Médicaments dans l’espace: comment se soigner en apesanteur?

31 juillet 2017 Aram Ter-Gazarian
Une nouvelle expérience des chercheurs russes aidera à mettre au point des médicaments pour soigner les équipages des vols habités vers Mars et d’autres planètes lointaines.
 Cosmonauts
Crédit : Roscosmos

Il n’est jamais possible de connaître à l’avance l’influence de l’espace sur le corps humain. Le danger le plus évident est sans doute l’irradiation : sur les 22 cosmonautes soviétiques actuellement décédés, plus de 40% ont été emportés par des cancers. Les vols provoquent également d’autres maladies, allant d’une perte partielle de l’audition à l’ostéoporose.
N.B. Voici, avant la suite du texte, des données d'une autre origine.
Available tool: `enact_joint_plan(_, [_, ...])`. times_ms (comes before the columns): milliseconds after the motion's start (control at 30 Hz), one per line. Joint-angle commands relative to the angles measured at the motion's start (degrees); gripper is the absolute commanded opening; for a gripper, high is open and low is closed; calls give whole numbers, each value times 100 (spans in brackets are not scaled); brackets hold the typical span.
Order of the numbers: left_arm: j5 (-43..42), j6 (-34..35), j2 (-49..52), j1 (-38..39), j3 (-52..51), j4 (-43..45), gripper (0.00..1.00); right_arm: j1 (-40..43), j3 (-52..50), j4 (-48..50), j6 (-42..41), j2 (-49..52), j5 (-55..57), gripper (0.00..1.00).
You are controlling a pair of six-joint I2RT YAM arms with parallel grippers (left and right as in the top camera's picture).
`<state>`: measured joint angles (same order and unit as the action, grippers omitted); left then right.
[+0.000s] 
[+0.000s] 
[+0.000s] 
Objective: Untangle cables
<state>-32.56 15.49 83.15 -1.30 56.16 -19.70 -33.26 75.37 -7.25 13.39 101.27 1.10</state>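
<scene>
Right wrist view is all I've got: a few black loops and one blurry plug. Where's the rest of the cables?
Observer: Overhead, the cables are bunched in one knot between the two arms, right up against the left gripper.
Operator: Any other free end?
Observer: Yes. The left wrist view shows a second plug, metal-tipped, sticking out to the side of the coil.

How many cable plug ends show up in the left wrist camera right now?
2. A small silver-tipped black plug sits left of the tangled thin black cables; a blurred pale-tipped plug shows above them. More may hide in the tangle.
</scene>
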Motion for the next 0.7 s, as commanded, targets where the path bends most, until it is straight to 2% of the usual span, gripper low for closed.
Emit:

Les bifidobactéries, qui constituent aujourd’hui un médicament pour la plus grande partie de l’humanité, ont été initialement isolées par les scientifiques spécialement pour les cosmonautes, afin de les aider à rétablir la digestion.

Dans l’espace, le calcium est rapidement perdu par les os et se retrouve dans le sang et les urines, ce qui risque d’aggraver la lithiase urinaire. En 1982, Anatoli Berezovski a été atteint de colique néphrétique. « La douleur était telle que j’étais prêt à me jeter dans l’espace », se rappelle-t-il.

Toutefois, il n’en a pas informé le Centre de direction des vols afin de ne pas mettre en péril l’expédition et a même accepté de prolonger son vol pour établir un nouveau record, celui de 211 jours dans l’espace.

Aujourd’hui, une simple trousse de premiers secours est suffisante pour les vols courts. Mais les problèmes de santé pour les vols plus longs, par exemple vers Mars, se poseront avec plus d’acuité. Soigner un cosmonaute en orbite n’est pas si facile, car en état d’apesanteur le corps de l’homme se comporte autrement : même le fonctionnement des cellules change.

Des chercheurs russes ont décidé d’étudier l’influence de l’espace sur la survie des cellules souches afin de créer de nouveaux médicaments pour les missions dans l’espace lointain. Ils ont mis au point à ces fins un nouveau bioréacteur. En mai prochain, l’instrument sera envoyé à bord de la Station spatiale internationale (ISS) avec des cellules souches à l’intérieur afin d’étudier l’impact du vol sur leur survie.

Cette gravitation imprévisible

« Nous ne savons pas quelle sera la réaction des cellules de l’homme ou des animaux s’ils se retrouvent dans différentes conditions de gravitation, tant augmentée qu’affaiblie », a déclaré Mikhaïl Kracheninnikov, chercheur de la section de thérapie cellulaire de la Première université médicale de Moscou.

Le bioréacteur qui doit être lancé dans l’espace a été conçu pendant quatorze ans : « Personne n’a encore réussi à cultiver des cellules dans l’espace, a expliqué Mikhaïl Kracheninnikov. Les conditions dans lesquelles il serait possible de faire grandir des cellules dans l’espace ne sont pas encore mises au point ».

« Pour commencer, nous réaliserons une expérience avec des plantes sous l’observation de l’équipage de l’ISS, a-t-il poursuivi. Quand nous aurons compris comment les cellules fonctionnent en état d’apesanteur, les chercheurs commenceront à étudier ce qui se passe au niveau cellulaire dans le corps de l’homme ».

« Toutes les plantes à bord de l’ISS ou d’autres ouvrages spatiaux sont placées dans des centrifugeuses spéciales, sinon les racines commencent à pousser vers le haut et dans toutes les directions, a-t-il indiqué. Les conditions sont telles que même les végétaux confondent le haut et le bas, sans parler des animaux ».

Les cellules de la vie

Les chercheurs estiment que le problème de l’adaptation de l’homme et de son traitement dans un milieu spatial agressif pourra être résolu à condition de comprendre comment ce milieu influe sur les cellules stromales mésenchymateuses (CSM), ces progéniteurs pour tous les organismes vivants, depuis les plantes jusqu’à l’homme.

Elles forment le cartilage, les os, les muscles et les tissus adipeux, mais elles sont capables également de se transformer en cellules souches neutres. En un mot, les CSM forment la base de tous les systèmes du corps humain, notamment du système nerveux central.

Elles doivent aider les chercheurs à mettre au point des médicaments qui permettront de soigner rapidement et efficacement sur orbite les maladies des organes internes, les infections virales et même les blessures.